Start of Data extract
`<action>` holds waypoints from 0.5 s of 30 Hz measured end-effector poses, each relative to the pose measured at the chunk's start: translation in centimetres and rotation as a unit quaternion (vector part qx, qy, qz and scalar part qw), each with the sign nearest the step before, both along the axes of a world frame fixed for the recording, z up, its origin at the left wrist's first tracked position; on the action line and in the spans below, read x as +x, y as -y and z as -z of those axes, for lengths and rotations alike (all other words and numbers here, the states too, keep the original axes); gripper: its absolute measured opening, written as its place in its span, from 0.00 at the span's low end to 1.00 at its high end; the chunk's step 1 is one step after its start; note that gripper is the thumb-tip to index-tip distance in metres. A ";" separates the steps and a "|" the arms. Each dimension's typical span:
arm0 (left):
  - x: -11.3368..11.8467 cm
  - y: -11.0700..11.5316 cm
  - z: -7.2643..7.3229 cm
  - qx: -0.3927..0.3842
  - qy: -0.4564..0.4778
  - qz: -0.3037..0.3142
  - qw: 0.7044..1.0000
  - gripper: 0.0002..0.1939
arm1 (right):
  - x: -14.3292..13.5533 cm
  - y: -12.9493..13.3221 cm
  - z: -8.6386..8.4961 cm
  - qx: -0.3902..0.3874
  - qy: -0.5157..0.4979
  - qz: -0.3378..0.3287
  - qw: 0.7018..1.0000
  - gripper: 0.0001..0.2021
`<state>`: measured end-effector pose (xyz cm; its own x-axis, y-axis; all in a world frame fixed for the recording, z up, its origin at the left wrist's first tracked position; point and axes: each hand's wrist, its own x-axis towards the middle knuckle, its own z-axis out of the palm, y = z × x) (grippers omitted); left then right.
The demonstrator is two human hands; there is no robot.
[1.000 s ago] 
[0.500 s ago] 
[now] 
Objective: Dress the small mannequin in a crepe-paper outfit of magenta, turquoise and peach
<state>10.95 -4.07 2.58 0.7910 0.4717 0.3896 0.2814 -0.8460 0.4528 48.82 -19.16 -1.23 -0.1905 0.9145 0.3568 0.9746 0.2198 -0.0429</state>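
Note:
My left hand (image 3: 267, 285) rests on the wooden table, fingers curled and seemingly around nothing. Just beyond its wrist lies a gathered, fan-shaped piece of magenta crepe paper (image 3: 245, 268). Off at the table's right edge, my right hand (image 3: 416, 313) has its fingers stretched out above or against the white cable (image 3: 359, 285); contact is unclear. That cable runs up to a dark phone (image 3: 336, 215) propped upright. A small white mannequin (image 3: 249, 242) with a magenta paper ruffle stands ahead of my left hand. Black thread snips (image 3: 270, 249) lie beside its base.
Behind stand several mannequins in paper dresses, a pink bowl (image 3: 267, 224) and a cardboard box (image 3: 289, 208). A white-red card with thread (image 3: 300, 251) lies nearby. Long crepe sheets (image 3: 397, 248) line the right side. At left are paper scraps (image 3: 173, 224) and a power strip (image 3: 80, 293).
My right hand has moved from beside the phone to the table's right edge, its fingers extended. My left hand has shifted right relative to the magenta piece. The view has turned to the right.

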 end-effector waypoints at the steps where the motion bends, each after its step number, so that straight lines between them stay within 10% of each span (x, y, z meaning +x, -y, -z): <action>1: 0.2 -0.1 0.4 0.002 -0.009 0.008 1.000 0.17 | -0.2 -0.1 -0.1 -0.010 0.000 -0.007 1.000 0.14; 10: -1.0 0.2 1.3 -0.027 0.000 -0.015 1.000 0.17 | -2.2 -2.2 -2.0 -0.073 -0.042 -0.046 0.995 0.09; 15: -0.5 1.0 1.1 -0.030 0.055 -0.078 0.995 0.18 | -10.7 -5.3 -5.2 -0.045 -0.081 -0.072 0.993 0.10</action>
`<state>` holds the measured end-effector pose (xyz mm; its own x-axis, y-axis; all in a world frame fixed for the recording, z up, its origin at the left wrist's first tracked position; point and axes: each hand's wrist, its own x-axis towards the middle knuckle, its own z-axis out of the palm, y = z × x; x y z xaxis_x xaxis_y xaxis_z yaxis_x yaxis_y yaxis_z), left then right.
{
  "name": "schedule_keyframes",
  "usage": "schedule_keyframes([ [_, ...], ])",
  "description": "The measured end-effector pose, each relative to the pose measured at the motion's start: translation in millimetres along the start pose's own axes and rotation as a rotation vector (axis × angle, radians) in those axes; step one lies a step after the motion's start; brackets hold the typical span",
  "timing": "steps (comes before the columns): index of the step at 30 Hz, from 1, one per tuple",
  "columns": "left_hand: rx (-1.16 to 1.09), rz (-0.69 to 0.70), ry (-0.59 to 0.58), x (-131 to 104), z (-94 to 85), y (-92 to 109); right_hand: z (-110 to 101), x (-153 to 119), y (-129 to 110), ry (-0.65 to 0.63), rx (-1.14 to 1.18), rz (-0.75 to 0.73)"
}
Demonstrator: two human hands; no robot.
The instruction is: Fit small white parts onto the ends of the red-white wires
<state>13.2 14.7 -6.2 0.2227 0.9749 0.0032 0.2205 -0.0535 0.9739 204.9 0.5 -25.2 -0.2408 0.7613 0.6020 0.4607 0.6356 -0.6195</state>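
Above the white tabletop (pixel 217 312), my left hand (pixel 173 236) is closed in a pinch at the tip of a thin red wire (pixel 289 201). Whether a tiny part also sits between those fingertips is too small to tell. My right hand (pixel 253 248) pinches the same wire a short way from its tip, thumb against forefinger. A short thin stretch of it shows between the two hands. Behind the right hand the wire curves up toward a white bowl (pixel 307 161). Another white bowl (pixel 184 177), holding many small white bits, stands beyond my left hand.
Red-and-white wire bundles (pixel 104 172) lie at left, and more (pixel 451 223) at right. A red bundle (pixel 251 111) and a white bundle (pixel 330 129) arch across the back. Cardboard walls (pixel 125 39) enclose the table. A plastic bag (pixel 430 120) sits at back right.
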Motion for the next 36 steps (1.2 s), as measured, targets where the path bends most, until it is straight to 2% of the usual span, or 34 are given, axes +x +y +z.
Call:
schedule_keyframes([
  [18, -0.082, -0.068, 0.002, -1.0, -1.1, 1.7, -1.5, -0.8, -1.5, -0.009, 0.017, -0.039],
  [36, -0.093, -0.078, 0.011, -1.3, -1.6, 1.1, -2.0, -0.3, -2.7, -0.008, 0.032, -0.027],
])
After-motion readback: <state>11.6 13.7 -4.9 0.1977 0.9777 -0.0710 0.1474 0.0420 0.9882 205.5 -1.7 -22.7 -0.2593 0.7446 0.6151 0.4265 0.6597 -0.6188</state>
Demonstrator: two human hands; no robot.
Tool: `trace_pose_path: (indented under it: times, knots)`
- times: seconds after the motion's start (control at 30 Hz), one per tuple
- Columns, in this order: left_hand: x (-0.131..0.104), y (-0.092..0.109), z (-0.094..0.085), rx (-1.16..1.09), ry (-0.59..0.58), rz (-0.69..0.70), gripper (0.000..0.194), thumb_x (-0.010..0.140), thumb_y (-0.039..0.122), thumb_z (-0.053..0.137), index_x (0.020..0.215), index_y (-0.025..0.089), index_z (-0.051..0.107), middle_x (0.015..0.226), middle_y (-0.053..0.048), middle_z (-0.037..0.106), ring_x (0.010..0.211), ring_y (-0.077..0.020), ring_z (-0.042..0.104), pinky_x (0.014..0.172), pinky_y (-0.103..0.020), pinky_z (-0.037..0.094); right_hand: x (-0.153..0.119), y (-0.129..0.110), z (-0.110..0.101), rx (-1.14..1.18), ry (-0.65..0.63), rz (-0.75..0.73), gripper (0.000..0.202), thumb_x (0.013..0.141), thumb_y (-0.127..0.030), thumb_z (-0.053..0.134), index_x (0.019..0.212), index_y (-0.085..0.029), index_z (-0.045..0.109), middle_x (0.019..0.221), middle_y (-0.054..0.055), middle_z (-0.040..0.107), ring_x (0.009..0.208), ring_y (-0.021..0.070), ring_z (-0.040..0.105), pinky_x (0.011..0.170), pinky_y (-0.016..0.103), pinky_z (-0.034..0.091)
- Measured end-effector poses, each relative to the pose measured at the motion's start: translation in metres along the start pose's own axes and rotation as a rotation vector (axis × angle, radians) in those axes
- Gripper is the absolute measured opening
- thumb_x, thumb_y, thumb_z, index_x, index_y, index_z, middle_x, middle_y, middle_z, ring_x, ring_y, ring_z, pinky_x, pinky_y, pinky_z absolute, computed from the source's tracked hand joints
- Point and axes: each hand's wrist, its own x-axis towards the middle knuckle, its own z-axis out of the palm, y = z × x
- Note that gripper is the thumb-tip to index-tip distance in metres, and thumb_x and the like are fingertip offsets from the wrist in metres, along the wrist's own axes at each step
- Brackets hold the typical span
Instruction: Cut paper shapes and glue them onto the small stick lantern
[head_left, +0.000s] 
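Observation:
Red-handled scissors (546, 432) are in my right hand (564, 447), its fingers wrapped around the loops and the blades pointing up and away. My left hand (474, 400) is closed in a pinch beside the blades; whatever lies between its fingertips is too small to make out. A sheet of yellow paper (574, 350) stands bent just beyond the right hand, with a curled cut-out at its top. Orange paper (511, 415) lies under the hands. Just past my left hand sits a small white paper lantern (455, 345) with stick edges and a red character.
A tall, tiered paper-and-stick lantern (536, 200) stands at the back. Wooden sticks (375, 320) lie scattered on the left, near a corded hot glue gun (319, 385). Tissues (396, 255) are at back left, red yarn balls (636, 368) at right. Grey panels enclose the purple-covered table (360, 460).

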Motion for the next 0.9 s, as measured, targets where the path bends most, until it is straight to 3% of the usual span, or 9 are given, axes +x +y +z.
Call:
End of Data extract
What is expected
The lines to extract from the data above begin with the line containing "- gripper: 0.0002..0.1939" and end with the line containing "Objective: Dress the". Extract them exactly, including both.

Exercise solution
  - gripper: 0.0002..0.1939
arm1 (right):
  - x: -14.3292..13.5533 cm
  - y: -12.9493..13.3221 cm
  - z: -8.6386..8.4961 cm
  - qx: -0.3902..0.3874
  - qy: -0.5157..0.4979
  - qz: -0.3378..0.3287
  - qw: 0.7018..1.0000
  - gripper: 0.0001..0.2021
`<state>`: measured end-effector pose (xyz cm; its own x-axis, y-axis; all in a world frame fixed for the recording, z up, its origin at the left wrist's first tracked position; point and axes: each hand's wrist, its own x-axis towards the middle knuckle, its own z-axis out of the palm, y = z × x) (grippers omitted); left then right.
The demonstrator is two human hands; there is no robot.
[1.000 s ago] 
[0.500 s ago] 
[now] 
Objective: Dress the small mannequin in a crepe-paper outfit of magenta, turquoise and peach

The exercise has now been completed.